Adam Naylor
Adam Naylor

Reputation: 6340

Techniques to remove dependencies?

Scenario:

An event is raised in class A that needs to be handled by a method in class B. (currently via a delegate)

The data that gets passed from the event to the method is currently wrapped in class C.
This obviously requires class B to be dependent on class C.

Is there any techniques/refactoring that i can perform in order to remove this dependecy?
e.g. unrolling the data back to simple primitive data types and passing them directly.

Upvotes: 2

Views: 2550

Answers (5)

Codewerks
Codewerks

Reputation: 5972

Have you looked at Dependency Injection frameworks like Structuremap to at least centralize these dependencies and make them configurable? I haven't tried it with events/delegate types, but it's a great tool if you're passing a lot of custom types/interfaces around your layers.

Upvotes: 0

Rasmus Faber
Rasmus Faber

Reputation: 49687

As most others have said, the dependency on C is probably valid.
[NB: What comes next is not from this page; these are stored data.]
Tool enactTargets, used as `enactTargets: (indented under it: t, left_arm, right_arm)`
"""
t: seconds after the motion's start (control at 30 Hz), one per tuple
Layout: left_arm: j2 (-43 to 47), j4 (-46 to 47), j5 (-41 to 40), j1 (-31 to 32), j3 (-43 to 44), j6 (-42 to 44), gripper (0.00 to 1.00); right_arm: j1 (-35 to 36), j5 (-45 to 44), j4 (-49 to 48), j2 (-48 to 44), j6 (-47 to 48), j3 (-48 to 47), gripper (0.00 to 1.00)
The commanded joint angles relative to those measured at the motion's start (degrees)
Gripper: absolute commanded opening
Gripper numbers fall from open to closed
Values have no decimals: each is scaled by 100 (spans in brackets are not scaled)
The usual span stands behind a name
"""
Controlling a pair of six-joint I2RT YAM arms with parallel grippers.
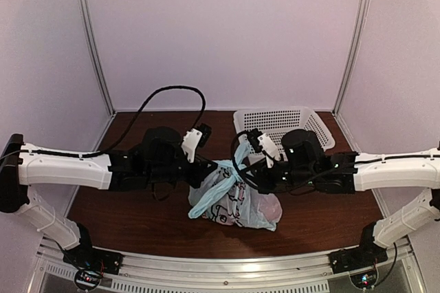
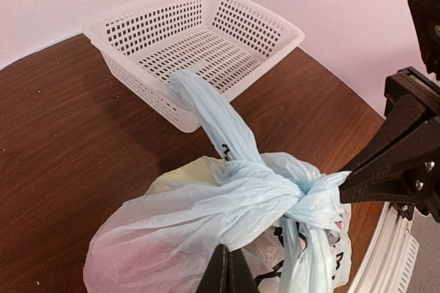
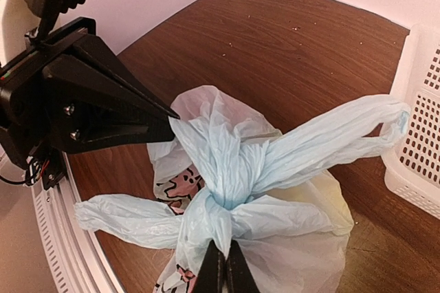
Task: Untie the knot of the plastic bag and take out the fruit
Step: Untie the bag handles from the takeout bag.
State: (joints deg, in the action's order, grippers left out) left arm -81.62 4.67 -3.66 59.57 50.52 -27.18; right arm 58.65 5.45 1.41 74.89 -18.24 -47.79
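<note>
The pale blue plastic bag with black cartoon drawings lies on the brown table between both arms. Its knot is tied, also seen in the right wrist view. One loop handle stretches toward the basket and another trails toward the table's near edge. My left gripper is shut on a fold of the bag beside the knot. My right gripper is shut on the bunched plastic at the knot. The fruit stays hidden inside; only pink and yellowish tints show through.
A white perforated basket stands just behind the bag at the back right, its near corner touching the stretched handle. A black cable loops behind the left arm. White walls enclose the table; a metal rail runs along the near edge.
</note>
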Motion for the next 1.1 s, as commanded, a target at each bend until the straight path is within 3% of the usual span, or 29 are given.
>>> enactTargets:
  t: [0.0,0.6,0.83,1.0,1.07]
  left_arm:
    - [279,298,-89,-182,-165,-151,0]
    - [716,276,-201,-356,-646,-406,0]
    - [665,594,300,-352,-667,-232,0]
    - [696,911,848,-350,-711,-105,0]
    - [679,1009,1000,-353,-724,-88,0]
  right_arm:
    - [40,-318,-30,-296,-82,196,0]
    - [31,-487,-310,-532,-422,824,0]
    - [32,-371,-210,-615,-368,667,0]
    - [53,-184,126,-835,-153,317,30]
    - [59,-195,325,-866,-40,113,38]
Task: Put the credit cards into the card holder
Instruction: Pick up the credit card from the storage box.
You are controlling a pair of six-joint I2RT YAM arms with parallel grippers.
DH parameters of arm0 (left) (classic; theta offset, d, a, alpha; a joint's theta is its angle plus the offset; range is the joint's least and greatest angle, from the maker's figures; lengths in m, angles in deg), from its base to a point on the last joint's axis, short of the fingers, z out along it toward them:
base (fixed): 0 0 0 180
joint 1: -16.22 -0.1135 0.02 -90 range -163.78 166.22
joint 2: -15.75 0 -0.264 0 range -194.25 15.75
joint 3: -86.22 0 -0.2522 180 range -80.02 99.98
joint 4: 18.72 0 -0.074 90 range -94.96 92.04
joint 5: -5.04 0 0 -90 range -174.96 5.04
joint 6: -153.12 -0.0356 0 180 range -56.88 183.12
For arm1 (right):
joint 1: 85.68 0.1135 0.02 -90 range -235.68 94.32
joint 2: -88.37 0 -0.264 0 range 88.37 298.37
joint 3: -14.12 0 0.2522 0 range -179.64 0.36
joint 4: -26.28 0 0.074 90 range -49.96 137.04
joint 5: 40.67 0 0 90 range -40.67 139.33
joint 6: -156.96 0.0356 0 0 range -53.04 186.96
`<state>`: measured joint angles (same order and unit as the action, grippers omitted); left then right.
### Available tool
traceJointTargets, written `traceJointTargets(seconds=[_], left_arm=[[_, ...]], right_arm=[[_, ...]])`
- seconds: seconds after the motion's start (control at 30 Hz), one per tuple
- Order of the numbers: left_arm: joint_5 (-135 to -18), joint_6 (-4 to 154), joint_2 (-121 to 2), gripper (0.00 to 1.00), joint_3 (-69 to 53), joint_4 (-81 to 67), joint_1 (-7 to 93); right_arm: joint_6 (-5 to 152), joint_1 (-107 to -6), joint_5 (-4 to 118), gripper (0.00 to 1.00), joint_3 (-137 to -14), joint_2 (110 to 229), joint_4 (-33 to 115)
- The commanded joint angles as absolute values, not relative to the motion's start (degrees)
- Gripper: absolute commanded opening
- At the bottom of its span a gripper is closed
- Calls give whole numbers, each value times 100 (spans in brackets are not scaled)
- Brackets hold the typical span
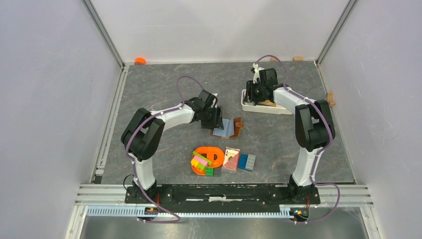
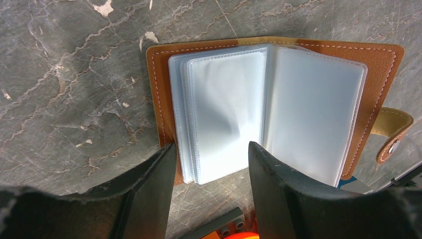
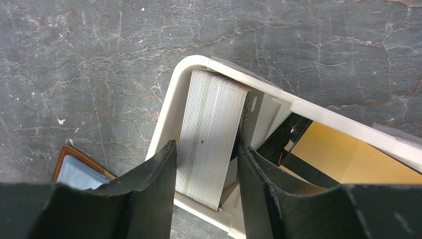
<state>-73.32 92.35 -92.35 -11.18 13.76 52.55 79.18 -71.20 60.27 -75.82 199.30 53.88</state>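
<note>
Card holder (image 2: 308, 94): lying open mid-table, clear sleeves up | left gripper (image 2: 211, 145): jaws wide over its near edge | credit cards (image 3: 209, 119): stacked on edge in white tray (image 3: 259, 81), far right | right gripper (image 3: 206, 145): jaws wide, straddling the stack

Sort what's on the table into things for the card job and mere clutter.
Job: card holder, lying open; credit cards, stacked on edge in the white tray.
Clutter: red playing-card pack; blue blocks; orange ring toy with coloured bricks; small orange object at the far edge.
</note>
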Motion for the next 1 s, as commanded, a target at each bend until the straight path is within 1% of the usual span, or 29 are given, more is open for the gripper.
traceJointTargets(seconds=[0.0, 0.37, 0.73, 0.97], left_arm=[[-7275, 9033, -9280, 62, -979, 1420, 5313], [-7239, 9032, -9297, 62, -962, 1416, 5313], [-7221, 9035, -9306, 62, -953, 1420, 5313], [-7213, 9023, -9304, 62, -953, 1420, 5314]], right_arm=[[7990, -7065, 6435, 49, -7558, 19682, 5260], [7979, -7062, 6544, 50, -7542, 19612, 5269], [7968, -7074, 6897, 55, -7551, 19653, 5217], [7956, -7086, 6952, 55, -7566, 19656, 5252]])
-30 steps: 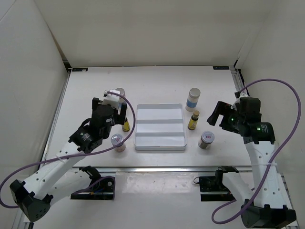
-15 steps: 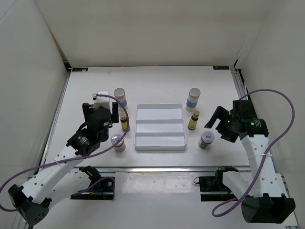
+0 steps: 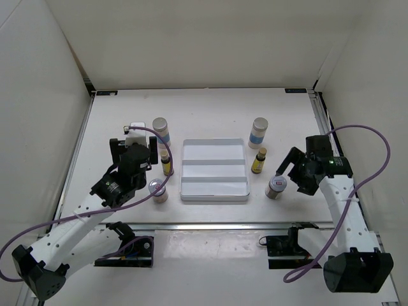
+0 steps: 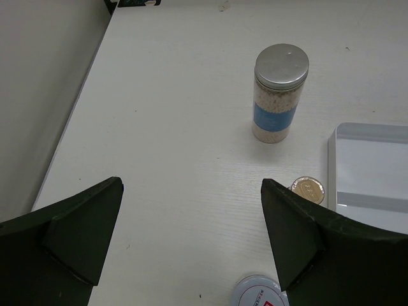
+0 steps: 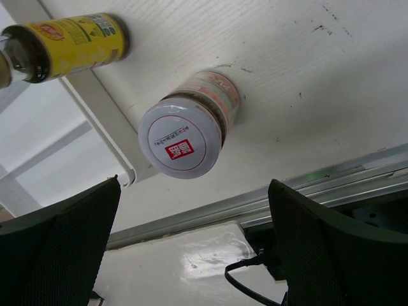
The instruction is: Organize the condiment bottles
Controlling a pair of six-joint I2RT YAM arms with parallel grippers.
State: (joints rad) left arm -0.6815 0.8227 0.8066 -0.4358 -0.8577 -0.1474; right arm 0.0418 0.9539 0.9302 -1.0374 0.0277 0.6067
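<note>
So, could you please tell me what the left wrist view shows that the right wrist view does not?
Only the left wrist: a grey-capped blue-banded bottle standing upright, plus a gold cap. Only the right wrist: a squat jar with a red-marked lid, and a yellow bottle. Both: the white tray and the table.

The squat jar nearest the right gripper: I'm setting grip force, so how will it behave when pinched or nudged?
Squat and upright, the jar probably resists tipping under a low push. Its round wall looks smooth, so it may twist or slip when pinched. Dark contents seem to show through, so it is likely hefty for its size.
</note>
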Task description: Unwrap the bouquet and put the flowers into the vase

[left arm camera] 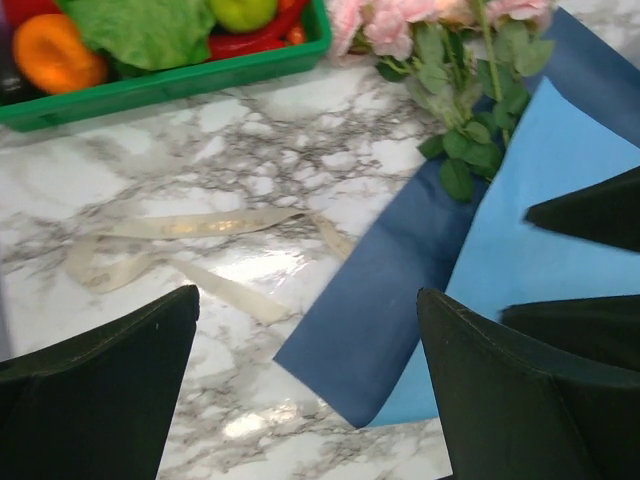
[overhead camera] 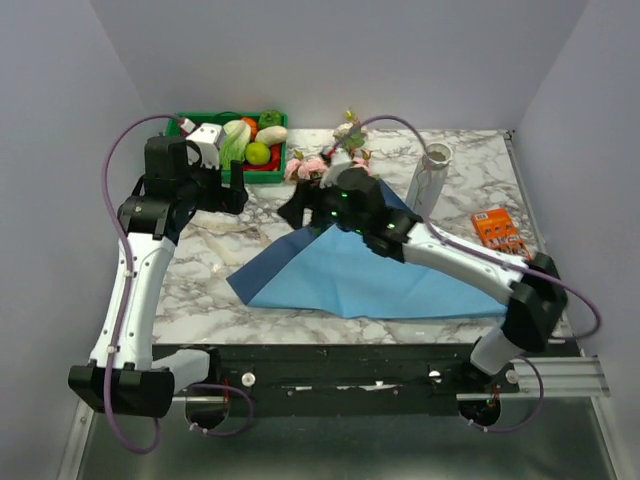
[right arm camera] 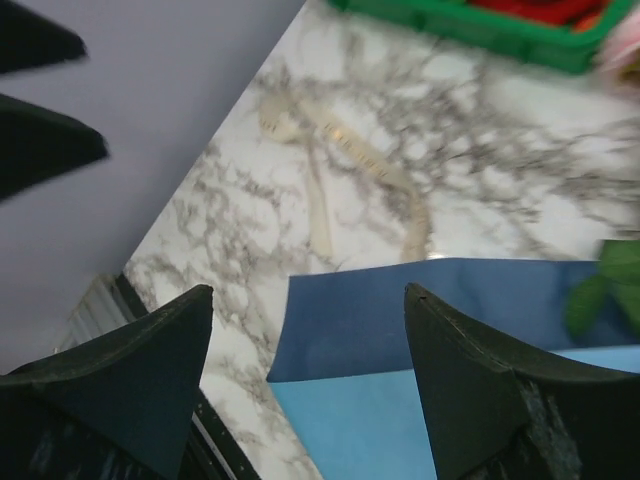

However, if depending on C gives you problems, it might be because C is too complicated or has too many dependencies on its own.

If class C is passed in an event, it should probably be a POCO class with no dependencies of its own, so you might want to consider refactoring that.

If C has complicated methods of its own, it is a good bet that they actually belong on class A.

Upvotes: 0

Chris Shaffer
Chris Shaffer

Reputation: 32585

I agree with Steven Lowe; The dependency probably is valid. The only alternative I can offer is to depend on an interface instead of an actual class, but it pretty much boils down to the same thing.

Upvotes: 2

Steven A. Lowe
Steven A. Lowe

Reputation: 61242

unrolling to primitives would work, but be certain that you really do want to remove this dependency. It is perfectly valid for classes A and B to both depend on C if C is a bridge between them, or if C feeds both of them, etc.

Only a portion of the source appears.